RE: [legaldocml] On ids and numbering

Thanks to help from Monica, I better understand the hcontainer name="value" issue. Although it does allow for consistency, it both breaks the semantic nature of the id values and reinforces the general AKN preference for core elements against extensibility. I might still allow jurisdictions that have their own names that get used in the hcontainer name attribute to have an alternative convention of using the tilde prefix to the name attribute.

However, the abbreviating of the element names is still very troublesome and no one has explained why it is absolutely necessary. And even to the extent that abbreviating helps with shorter ids, it does not fully solve the issue of the sixteen character limit that eXist apparently has.

-----Original Message-----
From: daniel@citizencontact.com
Sent: Tuesday, December 10, 2013 10:58am
To: "Fabio Vitali" <fabio@cs.unibo.it>
Cc: "legaldocml@lists.oasis-open.org" <legaldocml@lists.oasis-open.org>, "akomantoso-xml@googlegroups.com" <akomantoso-xml@googlegroups.com>
Subject: RE: [legaldocml] On ids and numbering

Link to my response with full text below:

https://docs.google.com/document/d/1rGvVnvg4PaWD_ql2QjK1nqfq7WtPUJlCnOV0dUoDU9E/pub

First, I am very excited about the potential for using the id within legal documents.

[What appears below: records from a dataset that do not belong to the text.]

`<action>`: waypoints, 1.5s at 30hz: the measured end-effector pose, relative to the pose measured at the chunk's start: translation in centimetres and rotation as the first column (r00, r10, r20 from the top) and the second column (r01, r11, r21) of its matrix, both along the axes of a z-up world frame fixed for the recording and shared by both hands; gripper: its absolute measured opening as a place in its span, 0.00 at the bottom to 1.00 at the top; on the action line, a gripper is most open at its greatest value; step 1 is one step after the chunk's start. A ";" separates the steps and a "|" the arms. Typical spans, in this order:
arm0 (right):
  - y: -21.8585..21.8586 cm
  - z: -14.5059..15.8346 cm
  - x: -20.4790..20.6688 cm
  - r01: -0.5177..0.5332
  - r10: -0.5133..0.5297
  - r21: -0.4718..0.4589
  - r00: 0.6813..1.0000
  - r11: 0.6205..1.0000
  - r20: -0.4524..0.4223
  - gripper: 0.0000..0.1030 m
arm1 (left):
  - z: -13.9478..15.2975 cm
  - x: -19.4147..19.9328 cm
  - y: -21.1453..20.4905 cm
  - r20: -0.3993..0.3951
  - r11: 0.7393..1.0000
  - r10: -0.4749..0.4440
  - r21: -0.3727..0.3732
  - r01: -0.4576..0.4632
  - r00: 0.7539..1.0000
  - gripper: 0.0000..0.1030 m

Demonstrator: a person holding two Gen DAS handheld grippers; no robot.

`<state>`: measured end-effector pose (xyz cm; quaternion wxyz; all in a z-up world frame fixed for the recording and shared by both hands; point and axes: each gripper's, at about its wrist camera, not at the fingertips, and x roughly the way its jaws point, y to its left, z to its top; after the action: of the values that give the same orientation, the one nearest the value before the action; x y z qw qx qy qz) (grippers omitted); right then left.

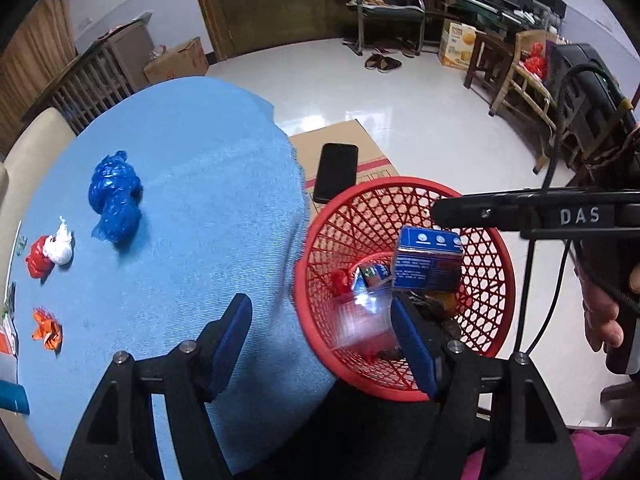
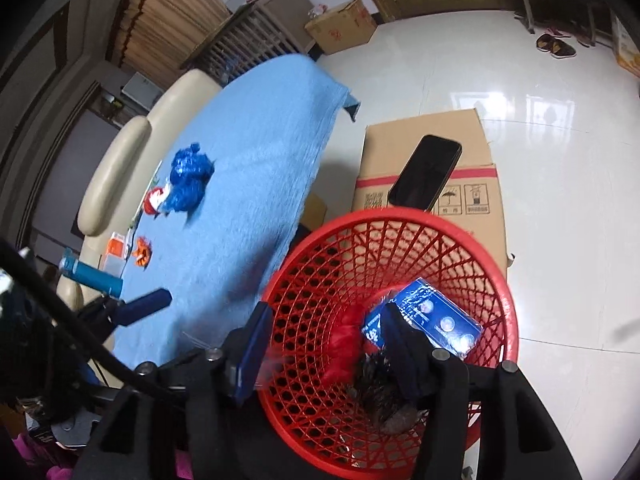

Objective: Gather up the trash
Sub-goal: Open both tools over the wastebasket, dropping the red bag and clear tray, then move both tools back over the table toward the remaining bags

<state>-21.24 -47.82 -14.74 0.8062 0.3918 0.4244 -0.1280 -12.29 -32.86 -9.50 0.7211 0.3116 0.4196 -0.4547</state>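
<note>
The right claw [image 2: 324,344] gapes empty over the basket [image 2: 492,256], a blue box [image 2: 436,320] just beyond it, its print unreadable. The left claw [image 1: 320,332], part-open, holds nothing; "DAS" [image 1: 580,216] is readable to its right.

Seen past the right gripper [image 2: 324,344], jaws parted over a red mesh basket [image 2: 496,280]. Just beyond the right-hand finger [image 2: 404,344], a blue box [image 2: 436,320] tilted inside the basket, touching neither pad. Between the fingers, lower down, red crumpled plastic [image 2: 344,344] and a dark clump. Beyond the left-hand finger, a blue cloth [image 2: 248,184] bearing a blue bag [image 2: 188,180] and an orange wrapper [image 2: 142,252]. Farther ahead, a phone [image 2: 428,172] flat on a cardboard box [image 2: 472,136].
</note>
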 end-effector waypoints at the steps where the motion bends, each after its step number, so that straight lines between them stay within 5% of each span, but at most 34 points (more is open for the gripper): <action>1: -0.1 0.2 -0.1 0.008 -0.008 -0.003 1.000 1.000 0.008 0.58 | 0.2 0.3 0.3 -0.007 1.000 0.009 -0.007 -0.009 1.000 0.70; 7: 0.0 1.4 0.2 0.016 -0.015 -0.026 0.999 1.000 0.038 0.58 | 0.6 2.3 3.3 0.010 0.996 0.085 -0.038 -0.085 0.996 0.70; 12: 0.9 2.2 0.9 0.005 -0.002 -0.053 0.998 0.999 0.056 0.58 | 0.5 6.5 8.5 -0.015 0.964 0.260 -0.058 -0.261 0.965 0.70; 18: 2.2 2.7 2.8 -0.017 0.019 -0.032 0.996 0.999 0.087 0.58 | 0.6 10.3 15.8 0.009 0.872 0.485 -0.079 -0.483 0.875 0.70; 24: 4.9 3.7 5.5 -0.073 0.077 -0.029 0.988 0.997 0.133 0.58 | 0.4 11.5 23.1 0.063 0.734 0.677 -0.132 -0.666 0.733 0.70; 28: 7.4 4.9 8.2 -0.129 0.135 -0.043 0.978 0.991 0.157 0.58 | 1.0 12.3 25.2 0.087 0.682 0.730 -0.157 -0.714 0.678 0.70; 33: 10.6 6.4 11.1 -0.202 0.214 -0.083 0.962 0.976 0.172 0.58 | 2.2 12.9 26.4 0.163 0.652 0.758 -0.166 -0.740 0.631 0.70; 38: 13.4 7.4 13.6 -0.258 0.279 -0.135 0.946 0.957 0.164 0.58 | 2.5 13.7 26.8 0.177 0.644 0.764 -0.174 -0.745 0.620 0.70; 45: 15.6 7.2 16.6 -0.300 0.323 -0.167 0.937 0.939 0.131 0.58 | 2.5 14.0 25.8 0.185 0.681 0.731 -0.152 -0.716 0.657 0.70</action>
<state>-4.67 -32.20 -7.55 0.8732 0.2689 0.4064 0.0023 1.72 -7.09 -7.00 0.8956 0.1457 0.4072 -0.1042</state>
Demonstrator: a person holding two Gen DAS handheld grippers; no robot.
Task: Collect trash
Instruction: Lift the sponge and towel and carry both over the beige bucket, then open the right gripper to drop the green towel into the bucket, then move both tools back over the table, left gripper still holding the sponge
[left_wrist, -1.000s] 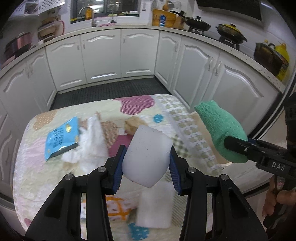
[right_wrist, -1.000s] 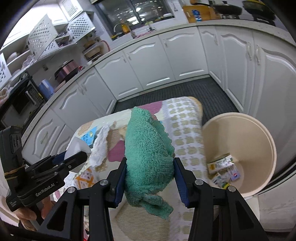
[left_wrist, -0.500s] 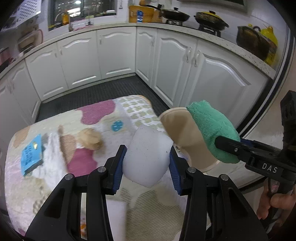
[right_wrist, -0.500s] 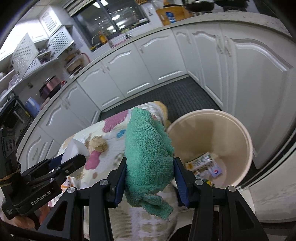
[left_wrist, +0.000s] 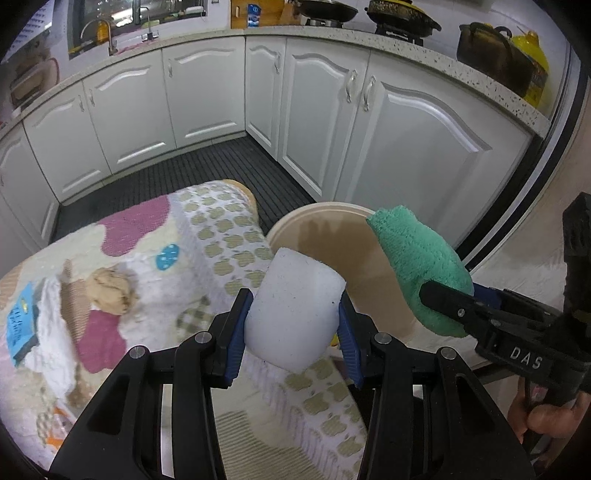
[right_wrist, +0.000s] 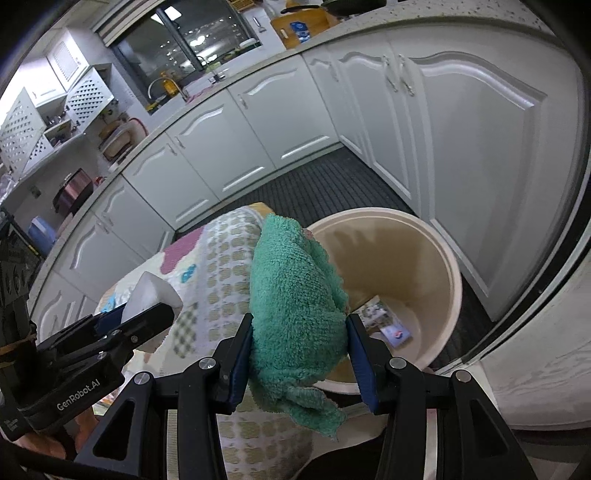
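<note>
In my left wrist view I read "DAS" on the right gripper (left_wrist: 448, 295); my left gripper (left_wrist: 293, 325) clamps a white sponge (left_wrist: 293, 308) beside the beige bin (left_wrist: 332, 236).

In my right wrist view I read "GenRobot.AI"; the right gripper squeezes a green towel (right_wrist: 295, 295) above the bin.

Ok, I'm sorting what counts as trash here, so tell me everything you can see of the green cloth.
The green cloth is a fluffy terry rag, teal-green, bunched into a thick wad with a frayed corner dangling below. The right gripper clamps it between blue pads, holding it in the air above the near rim of the beige bin, beside the patterned table edge. Nothing else touches it.
</note>
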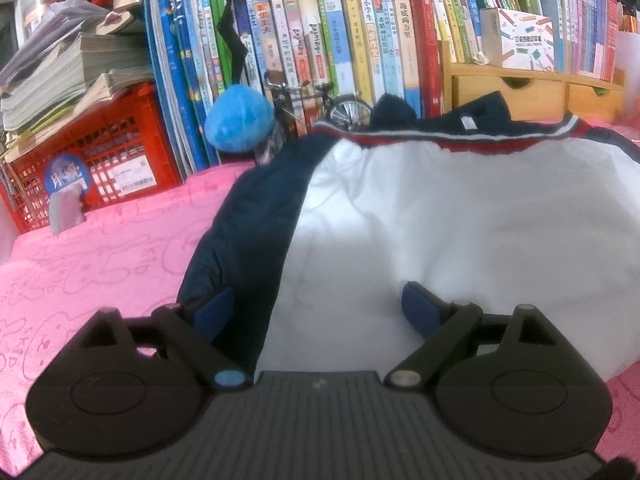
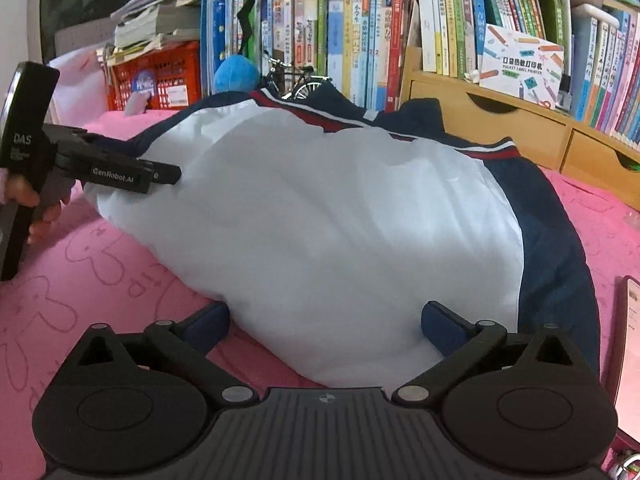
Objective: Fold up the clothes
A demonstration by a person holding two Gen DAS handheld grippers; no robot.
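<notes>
Two grippers, left gripper (image 1: 316, 308) and right gripper (image 2: 326, 320), gaping empty over jacket (image 2: 320, 208), books (image 1: 360, 40) behind, red crate (image 1: 104, 160) left

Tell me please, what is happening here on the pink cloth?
A person is folding a jacket with a handheld gripper in each hand. The jacket, white with navy sleeves and red-white trim, lies on the pink cloth before a row of books. Both the left gripper and the right gripper are open at its near edge, one at each side, and hold nothing.
</notes>
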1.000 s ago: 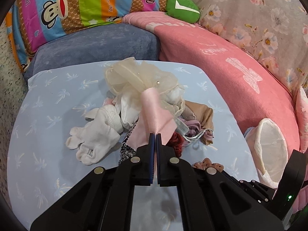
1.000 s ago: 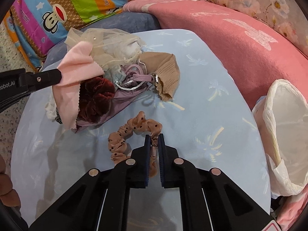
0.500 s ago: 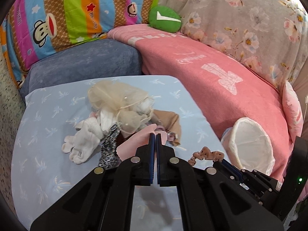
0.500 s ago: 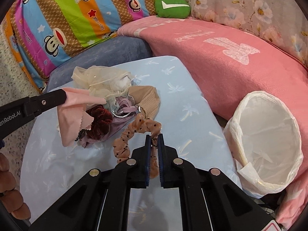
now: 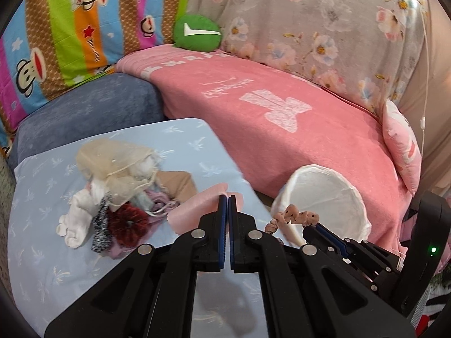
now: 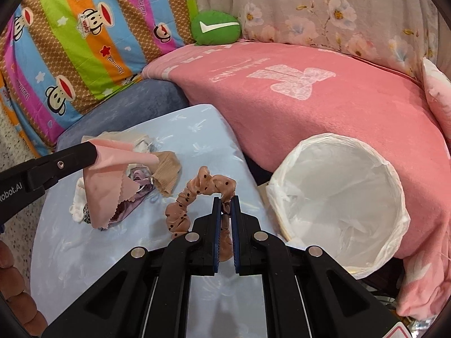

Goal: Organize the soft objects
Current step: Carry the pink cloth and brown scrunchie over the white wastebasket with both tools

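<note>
My left gripper is shut on a pale pink cloth, which hangs above the light blue table; the same cloth shows in the right wrist view. My right gripper is shut on a dotted tan scrunchie, held in the air near the table's right edge; the scrunchie also shows in the left wrist view. A pile of soft things lies on the table: cream tulle, white socks, a dark red scrunchie, a tan cloth. A white-lined bin stands right of the table.
A pink blanket covers the sofa behind the bin. A blue-grey cushion, a striped monkey-print pillow and a green round cushion lie at the back. Another hand-held part shows at the lower left.
Both grippers have lifted and swung right toward the white bin, carrying the pink cloth and the dotted scrunchie away from the pile. The pile stays on the table.
</note>
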The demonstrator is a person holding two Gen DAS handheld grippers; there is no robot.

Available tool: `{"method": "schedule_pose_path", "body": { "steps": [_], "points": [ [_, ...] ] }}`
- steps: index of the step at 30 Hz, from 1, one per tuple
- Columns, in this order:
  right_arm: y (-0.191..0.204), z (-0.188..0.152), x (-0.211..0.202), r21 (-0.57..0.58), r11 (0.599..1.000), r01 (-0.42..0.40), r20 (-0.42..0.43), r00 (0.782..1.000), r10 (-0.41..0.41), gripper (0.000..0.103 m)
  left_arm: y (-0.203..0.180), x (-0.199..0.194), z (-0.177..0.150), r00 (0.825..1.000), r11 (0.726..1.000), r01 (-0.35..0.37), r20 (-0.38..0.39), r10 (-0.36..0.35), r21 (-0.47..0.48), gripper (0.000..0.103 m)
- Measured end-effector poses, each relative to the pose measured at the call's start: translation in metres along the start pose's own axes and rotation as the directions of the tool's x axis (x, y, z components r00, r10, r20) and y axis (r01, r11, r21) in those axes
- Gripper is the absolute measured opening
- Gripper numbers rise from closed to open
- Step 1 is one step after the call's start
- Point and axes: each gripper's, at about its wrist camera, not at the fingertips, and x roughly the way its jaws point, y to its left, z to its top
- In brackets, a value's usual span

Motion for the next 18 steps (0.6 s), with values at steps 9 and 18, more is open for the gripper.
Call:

This will make the electronic citation possibilities stronger and easier to integrate with other document types. For example, having opinion papers, journal articles and other documents that refer to multiple fields can be better structured and useful.

However, there are some issues that seem apparent to me with the current recommendation. I would start out with what I believe are the requirements for a well constructed protocol for assigning id attribute values.

Most importantly, the rules must never allow for collisions, that is, multiple equal values for the id attributes is made impossible. Currently, the recommended rules do not seem to rule out such collisions.
I think that it is a good practice to either use human understandable or clearly computer friendly systems. Some systems use both, like including in a URL both the title and serial number often divided by a slash as a reasonable compromise. But I think mixing the two, is a mistake and abbreviations that do not systematically correspond with the other portions are a problem. I will go through the problems and solutions for this below.
There must be an automated method for generating the ids, at least for most jurisdictions. I have researched other systems that effectively use XSL to auto-generate ids. The current recommendation, I believe, makes this impossible for many AKN developers.
It should not be a requirement to meet a specific tools’ capabilities to design a system. Y2K was an example of a bad design decision based on current capabilities. If this is an overwhelming current need, then I would use an alternative system for id values. I found a few that would meet the need, but still meet the other requirements I listed.

I realize that id attribute values in use are often globally unique values within a greater set of documents or, are semantic in quality and/or endeavor to match an XPath like value. I see value in any of these methods of determining the id values. For legal documents, going with the XPATH like value has great utility and logic. Also the recommendation includes a semantic like system in that it mirrors the semantically named elements.

My issues are with the specific methods of attaining these goals.

Using abbreviations for the elements creates problems.
- It diminishes the semantic nature
- It may diminish the ability to automatically generate id values that are unique
- It will not meet the 16 character length limit for indexing by a specific tool being used
- There is not currently a method for embedding or attaching a list of the abbreviations which is necessary if abbreviations end up in the final recommendation
The current recommendation, by not differentiating the element name id equivalent with potential user determined attribute values for the hcontainer, will lead to collisions.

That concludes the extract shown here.